Task prompt: All that should be output is the block of lines below from the line with "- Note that" to the line with "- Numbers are", both included, exactly as written.

****************************************

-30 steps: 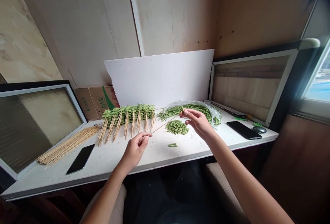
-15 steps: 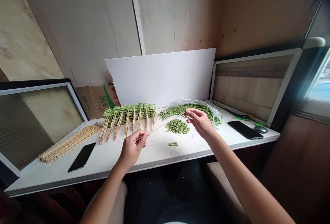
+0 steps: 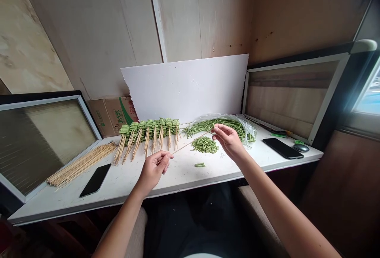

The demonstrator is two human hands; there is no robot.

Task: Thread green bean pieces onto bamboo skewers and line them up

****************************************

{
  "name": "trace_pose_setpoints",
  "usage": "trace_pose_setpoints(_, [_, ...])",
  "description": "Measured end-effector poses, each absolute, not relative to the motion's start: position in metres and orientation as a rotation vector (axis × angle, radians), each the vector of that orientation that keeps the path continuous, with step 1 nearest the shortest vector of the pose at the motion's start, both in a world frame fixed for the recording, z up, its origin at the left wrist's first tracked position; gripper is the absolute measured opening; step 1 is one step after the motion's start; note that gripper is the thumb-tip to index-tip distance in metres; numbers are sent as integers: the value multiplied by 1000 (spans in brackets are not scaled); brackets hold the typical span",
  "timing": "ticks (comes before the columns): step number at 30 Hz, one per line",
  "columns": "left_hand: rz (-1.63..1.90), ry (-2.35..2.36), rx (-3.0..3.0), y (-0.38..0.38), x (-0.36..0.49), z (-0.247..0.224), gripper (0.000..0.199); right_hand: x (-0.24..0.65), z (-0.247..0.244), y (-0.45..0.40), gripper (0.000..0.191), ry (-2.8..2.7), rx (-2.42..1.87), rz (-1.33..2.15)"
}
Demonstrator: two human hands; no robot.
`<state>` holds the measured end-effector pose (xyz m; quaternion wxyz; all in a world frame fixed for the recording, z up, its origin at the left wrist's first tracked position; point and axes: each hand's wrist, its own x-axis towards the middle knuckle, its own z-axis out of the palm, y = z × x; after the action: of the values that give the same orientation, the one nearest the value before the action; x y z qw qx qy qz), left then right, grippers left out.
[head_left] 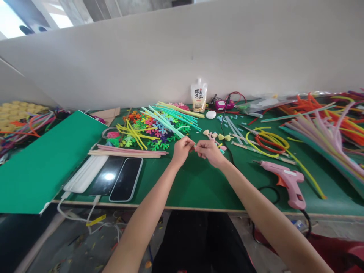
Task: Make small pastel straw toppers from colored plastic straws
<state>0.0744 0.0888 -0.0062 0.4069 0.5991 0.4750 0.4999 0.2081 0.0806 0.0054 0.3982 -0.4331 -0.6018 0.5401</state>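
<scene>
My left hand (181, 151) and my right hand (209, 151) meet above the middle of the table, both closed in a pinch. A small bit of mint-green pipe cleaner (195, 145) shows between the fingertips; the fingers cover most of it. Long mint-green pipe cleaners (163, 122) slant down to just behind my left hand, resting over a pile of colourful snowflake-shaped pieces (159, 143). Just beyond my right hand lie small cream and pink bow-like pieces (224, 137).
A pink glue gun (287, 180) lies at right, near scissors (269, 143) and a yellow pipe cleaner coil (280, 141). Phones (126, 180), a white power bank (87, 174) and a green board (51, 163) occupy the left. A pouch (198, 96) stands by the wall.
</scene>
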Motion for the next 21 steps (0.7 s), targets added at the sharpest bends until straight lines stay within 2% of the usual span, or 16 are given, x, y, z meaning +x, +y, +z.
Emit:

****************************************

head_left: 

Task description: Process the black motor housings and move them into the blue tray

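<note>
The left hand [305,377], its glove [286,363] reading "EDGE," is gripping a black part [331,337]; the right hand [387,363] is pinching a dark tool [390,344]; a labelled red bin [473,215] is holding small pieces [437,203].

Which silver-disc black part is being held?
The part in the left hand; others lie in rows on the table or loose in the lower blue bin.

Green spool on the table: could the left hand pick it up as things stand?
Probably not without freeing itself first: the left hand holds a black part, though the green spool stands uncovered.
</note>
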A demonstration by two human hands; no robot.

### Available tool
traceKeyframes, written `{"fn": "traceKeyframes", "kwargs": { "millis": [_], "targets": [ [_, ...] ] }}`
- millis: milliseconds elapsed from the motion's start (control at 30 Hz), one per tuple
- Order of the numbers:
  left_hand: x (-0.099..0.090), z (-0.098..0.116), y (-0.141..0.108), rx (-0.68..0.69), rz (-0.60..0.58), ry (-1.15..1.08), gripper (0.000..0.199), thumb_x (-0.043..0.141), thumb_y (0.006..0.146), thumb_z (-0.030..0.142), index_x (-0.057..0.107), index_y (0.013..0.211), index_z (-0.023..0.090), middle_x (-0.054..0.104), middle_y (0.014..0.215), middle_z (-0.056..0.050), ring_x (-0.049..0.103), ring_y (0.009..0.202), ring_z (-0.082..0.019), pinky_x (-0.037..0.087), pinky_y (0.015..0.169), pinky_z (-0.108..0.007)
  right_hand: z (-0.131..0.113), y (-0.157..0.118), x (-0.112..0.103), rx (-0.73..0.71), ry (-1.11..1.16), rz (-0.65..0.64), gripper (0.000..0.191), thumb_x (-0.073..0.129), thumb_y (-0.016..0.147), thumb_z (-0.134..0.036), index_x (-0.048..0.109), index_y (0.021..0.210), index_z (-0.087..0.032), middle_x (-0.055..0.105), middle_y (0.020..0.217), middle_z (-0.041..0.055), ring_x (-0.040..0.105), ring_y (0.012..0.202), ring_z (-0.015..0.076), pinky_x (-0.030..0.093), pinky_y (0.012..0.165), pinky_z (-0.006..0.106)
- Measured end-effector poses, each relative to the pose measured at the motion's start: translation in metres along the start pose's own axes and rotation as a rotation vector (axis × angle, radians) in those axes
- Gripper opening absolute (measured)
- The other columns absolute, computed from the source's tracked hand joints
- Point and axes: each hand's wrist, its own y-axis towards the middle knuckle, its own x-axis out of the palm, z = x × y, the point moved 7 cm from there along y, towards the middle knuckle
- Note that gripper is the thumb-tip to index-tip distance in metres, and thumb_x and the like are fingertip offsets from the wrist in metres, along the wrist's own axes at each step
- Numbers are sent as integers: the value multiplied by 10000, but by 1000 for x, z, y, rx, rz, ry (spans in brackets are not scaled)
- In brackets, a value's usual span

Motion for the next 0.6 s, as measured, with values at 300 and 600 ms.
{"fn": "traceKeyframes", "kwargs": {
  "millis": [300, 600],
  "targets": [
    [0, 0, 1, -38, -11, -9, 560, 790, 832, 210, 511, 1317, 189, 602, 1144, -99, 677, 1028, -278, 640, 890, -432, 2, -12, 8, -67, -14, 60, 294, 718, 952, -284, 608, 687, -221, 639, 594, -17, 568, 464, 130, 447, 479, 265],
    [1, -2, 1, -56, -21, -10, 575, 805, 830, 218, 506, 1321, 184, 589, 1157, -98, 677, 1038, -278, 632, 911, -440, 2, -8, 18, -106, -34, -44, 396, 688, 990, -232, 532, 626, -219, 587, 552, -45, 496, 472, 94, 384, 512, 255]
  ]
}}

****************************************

Completed exercise:
- Note that gripper is the thumb-tip to index-tip distance in metres, and thumb_x and the like are fingertip offsets from the wrist in metres, along the wrist's own axes at each step
- Numbers are sent as integers: the value multiplied by 10000, but by 1000 for x, z, y, rx, rz, ry (spans in brackets are not scaled)

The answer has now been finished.